Special Section: Chocolate and More in France (and a bit of Italy)

After a recent trip to Lyon, France, I can unhesitatingly recommend that city as a destination. I must reserve judgement on Turin, Italy, though, as I was there for a large food exposition and didn’t get to see much of the city. However, I can comment on my accommodations in Turin, a few places of interest, and as a way not to get to that metropolis. A few words about both countries: it is common for many attractions and shops to close for lunch for 2 or 3 hours (museums may only partially close); be sure to plan for this. Also, particularly in Italy, many attractions may be open only earlier or later in the day on any given day of the week. Museums and other attractions often have surprisingly poor gift shops and no or very minor food vending; they are simply not the businesses they are in the US. Make yourself aware of any restrictions on photography; if you don’t see signs, ask before taking pictures. Alas, smoking is all too prevalent in both nations, and many “non-smoking” sections of cafes and restaurants are jokes, as they are merely separate sitting areas and not shielded from smoke in any way. It is helpful beyond description to be able to speak at least some of the local language in either city. One further tip: take two different credit cards from two different banks. My card was unexpectedly (and, I may add, undeservedly) cut off by my bank; it  required 5 phone calls to the US and a day and a half to sort everything out. 

In Lyon:

Where I Stayed: The Citadines Lyon Presqu’ile, 2, rue Thomassin, www.citadines.com. This is an “apart’hotel”: that is, a hotel composed of apartments. It’s in an excellent location, within easy walking distance of many attractions, shops, and conveniences. Because these are apartments, they have cooking facilities---ideal for saving a little money on meals, should you choose. I stayed in a 4-person apartment which I felt would be a bit tight for 4, although for 2 or even a couple with a child it would be just fine. The apartments are comfortable and the front desk staff is terrific. They answered my innumerable questions with good humor and went out of their way to help me when my bank gave me trouble with my credit card. There’s a wonderful morning open-air food market on Quai St.-Antoine, a 2 minute walk, every day but Monday. One caveat: the laundry system here is very expensive. There is one small washer and one large dryer; it cost me 17 euros to put through two washloads and one dryer load.

Attractions:  

--Musee des Beaux-Arts (Fine Arts Museum), Palais St.-Pierre, 20, place des Terreaux. I’m a sucker for a good art museum, and this place, with paintings, religious objects, and artifacts spanning many centuries, fills the bill beautifully. A must-see.

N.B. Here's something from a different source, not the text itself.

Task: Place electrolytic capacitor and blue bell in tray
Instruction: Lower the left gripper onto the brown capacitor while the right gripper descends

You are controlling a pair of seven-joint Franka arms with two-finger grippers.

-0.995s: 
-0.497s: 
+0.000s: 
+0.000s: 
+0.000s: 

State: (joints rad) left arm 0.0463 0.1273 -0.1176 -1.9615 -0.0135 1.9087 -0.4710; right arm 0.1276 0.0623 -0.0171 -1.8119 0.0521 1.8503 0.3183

--Musee Historique des Tissus and Musee des Arts Decoratifs, 34, rue de la Charite. Housed in the same complex, the Textile Museum and the Museum of Decorative Objects are an easy walk from Place Bellecour. I didn’t find the Decorative Arts Museum that interesting, but to my surprise, I thoroughly enjoyed the Textile Museum, which contained scraps of fabric many centuries old, beautiful rugs, laces, and garments that again, spanned many centuries.

--Musee de L’Imprimerie (Printing Museum), Rue de la Poulaillerie (closest cross street: Rue du President Edouard Herriot). Fascinating. Traces the history of printing in France and beyond. Examples range from the 16th century to much more recent documents. Don’t miss the Salon du bois grave on the way out, with woodcuts and copperplate specimens.

--Cathedral St.-Jean, 70, rue St.-Jean. Breathtaking. Built over several centuries, with elaborate ornamentation and fabulous stained glass windows. There’s an ancient but still functioning astronomical clock, too. Don’t miss this if you’re a medievalist at heart.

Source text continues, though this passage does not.